• Le mystère de l'étang-aux-ormes. Page -11-

    Le mystère de l'étang-aux-ormes. Page -12- 

    Adélaïde confia à sa protégée qu’elle avait bien perçu le changement du jeune homme envers elle. Mais pour le reste, elle lui posa la question :

    — Pourquoi  est-ce que cela vous gêne de savoir votre cousin prêt à se fiancer à Ludivine.

    — Elle n’est pas faite pour lui. Elle va le faire souffrir, et si c’est pour sa fortune qu’il l’épouse, je puis vous assurer que le mariage sera voué à l’échec.

    — Que dites-vous là, Isabelle ? Pourquoi imaginer que votre cousin n'a en tête que la fortune de Mlle de Richemont ? N’est-elle pas assez jolie pour lui plaire ? Êtes-vous jalouse de l’intérêt qu’il lui porte ?

    Isabelle, ne voulant pas s’étendre sur la question, ne répondit pas. Ses mains se crispèrent sur la robes d’Adélaïde qui était une femme d’une nature très bonne, patiente et très compréhensive. Après le décès de sa mère. Isabelle, se retrouvait seule, sans son père... un père trop souvent absent pour s’occuper d’elle.
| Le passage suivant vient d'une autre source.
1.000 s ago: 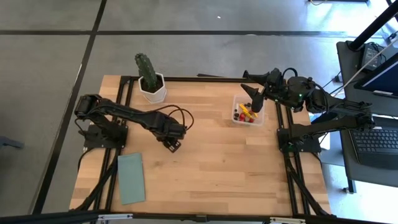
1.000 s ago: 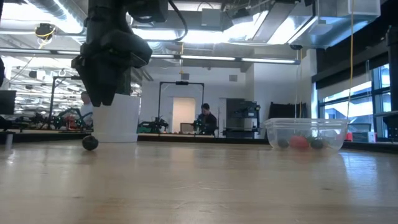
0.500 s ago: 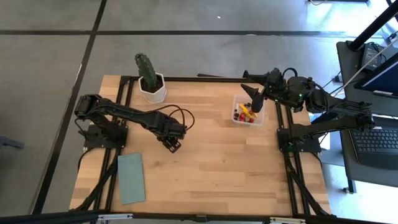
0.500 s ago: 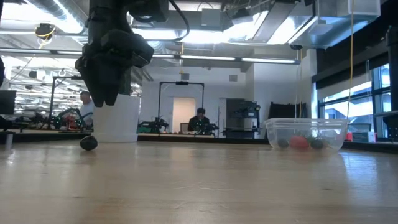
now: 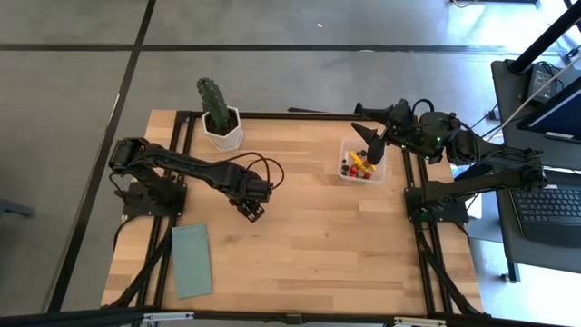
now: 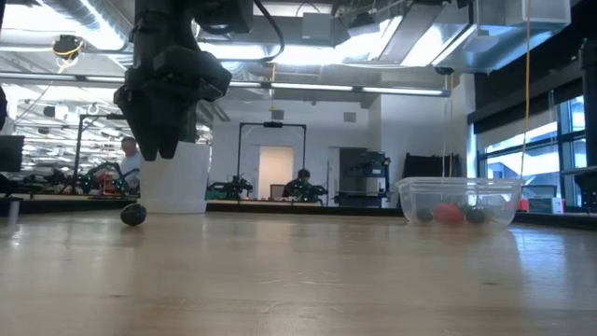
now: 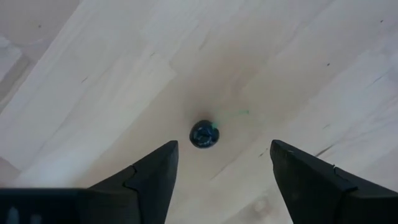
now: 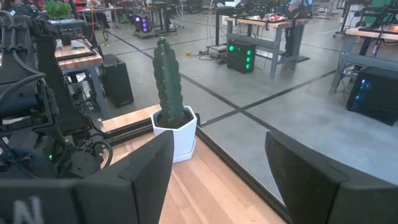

La petite s’était tournée tout naturellement vers son Adélie dont la générosité, la douceur, avait apporter à l’enfant de cinq ans qu’elle était à l’époque, tendresse et amour afin d’adoucir le manque que la petite fille ressentait. L’aider à surmonter sa peine était sa seule préoccupation. Lorsque l’enfant, en grandissant, lui posait des questions embarrassantes sur sa maman, Adélaïde lui expliquait que le bon Dieu l’avait rappelé à lui pour des raisons que, trop petite, elle ne pouvait comprendre ; mais que sa maman était heureuse et qu’elle était devenu un ange qui veillait sur elle. Adélaïde ne pouvait supporter le désintéressement du comte envers sa petite fille qui était pourtant la chose la plus précieuse dont lui avait fait cadeau sa femme tant aimée avant de mourir. Son comportement était inadmissible. Adélaïde ne comprenait pas le manque d’affection que le comte montrait envers cette enfant qui était de sa lignée. On aurait dit que le comte désirait oublier la triste réalité de cette tragédie en négligeant la petite qui grandissait seule, sans même son père. Le comte, lui, menait grande vie avec sa deuxième femme, et uniquement auprès d’elle, et sa belle-fille Ludivine, de trois ans plus âgée que la petite Isabelle. Depuis cette tragédie, dix ans s’étaient écoulés dans une atmosphère de solitude pour Isabelle. Aujourd’hui, la jeune comtesse était une adolescente au caractère bien affirmé, déjà très belle et très intelligente. Adélaïde avait reporter toute son attention et son affection sur cette petite fille qu’elle avait vu grandir en solitaire, s’endurcissant chaque jour un peu plus, marquant une indépendance et mépris total des convenances envers celles qui avaient la prétention de remplacer la mère de sa protégée. Quant au comte marquant une indifférence plus que choquante à l’égard de sa fille, la jeune fille qu’elle était devenu, s’était braquée, ne supportant plus, et ce, depuis longtemps, son autorité.